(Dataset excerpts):
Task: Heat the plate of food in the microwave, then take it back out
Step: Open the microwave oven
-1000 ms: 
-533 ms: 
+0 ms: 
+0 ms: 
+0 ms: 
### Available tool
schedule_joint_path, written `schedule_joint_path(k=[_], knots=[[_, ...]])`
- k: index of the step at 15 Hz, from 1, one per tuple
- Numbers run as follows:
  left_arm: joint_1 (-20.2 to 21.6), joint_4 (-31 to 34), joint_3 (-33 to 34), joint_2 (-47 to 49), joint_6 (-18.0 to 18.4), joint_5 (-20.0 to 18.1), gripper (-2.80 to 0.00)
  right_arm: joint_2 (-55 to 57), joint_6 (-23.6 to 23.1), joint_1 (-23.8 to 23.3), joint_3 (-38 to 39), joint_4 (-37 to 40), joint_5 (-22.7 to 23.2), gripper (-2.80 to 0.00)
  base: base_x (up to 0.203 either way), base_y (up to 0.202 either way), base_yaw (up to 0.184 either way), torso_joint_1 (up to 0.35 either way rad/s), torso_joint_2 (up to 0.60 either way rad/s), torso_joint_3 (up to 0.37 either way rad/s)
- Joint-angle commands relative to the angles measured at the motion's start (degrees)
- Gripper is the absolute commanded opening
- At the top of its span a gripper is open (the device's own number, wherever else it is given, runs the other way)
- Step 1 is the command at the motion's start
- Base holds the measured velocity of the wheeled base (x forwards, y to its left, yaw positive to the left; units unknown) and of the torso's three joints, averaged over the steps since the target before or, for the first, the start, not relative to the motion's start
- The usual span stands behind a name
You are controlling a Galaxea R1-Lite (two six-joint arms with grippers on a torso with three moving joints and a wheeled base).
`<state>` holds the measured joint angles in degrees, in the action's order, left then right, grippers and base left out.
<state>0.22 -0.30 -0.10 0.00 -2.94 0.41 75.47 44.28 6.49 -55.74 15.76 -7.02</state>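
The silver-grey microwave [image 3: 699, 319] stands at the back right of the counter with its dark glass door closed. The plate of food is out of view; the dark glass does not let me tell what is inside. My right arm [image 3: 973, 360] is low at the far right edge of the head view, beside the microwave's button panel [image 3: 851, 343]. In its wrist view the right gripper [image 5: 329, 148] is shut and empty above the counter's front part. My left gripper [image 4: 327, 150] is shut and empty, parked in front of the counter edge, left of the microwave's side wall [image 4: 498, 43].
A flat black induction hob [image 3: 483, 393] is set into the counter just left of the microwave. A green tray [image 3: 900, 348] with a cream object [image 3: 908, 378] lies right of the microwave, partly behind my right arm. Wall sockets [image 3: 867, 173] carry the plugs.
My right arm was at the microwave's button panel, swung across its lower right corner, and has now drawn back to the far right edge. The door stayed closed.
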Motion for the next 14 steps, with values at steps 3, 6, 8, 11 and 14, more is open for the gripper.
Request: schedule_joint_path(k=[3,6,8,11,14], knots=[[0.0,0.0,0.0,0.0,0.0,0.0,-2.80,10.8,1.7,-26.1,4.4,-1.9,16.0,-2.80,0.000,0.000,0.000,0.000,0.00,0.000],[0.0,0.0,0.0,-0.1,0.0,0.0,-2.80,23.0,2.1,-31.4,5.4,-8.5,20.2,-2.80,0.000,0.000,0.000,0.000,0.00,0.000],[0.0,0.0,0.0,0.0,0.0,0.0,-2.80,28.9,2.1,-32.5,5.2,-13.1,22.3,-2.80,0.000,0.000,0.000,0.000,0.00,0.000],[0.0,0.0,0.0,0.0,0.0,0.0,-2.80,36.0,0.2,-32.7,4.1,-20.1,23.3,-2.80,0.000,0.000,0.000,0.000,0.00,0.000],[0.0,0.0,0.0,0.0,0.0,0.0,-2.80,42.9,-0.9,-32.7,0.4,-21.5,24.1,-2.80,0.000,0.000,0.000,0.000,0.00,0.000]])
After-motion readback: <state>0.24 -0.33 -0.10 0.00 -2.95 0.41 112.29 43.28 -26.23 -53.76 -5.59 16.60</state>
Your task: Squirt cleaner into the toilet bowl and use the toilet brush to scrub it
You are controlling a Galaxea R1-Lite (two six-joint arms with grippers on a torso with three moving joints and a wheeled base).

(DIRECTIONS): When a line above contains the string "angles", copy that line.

(WRITTEN SOLUTION):
- Joint-angle commands relative to the angles measured at the motion's start (degrees)
`<state>` holds the measured joint angles in degrees, in the action's order, left then right, grippers and base left out.

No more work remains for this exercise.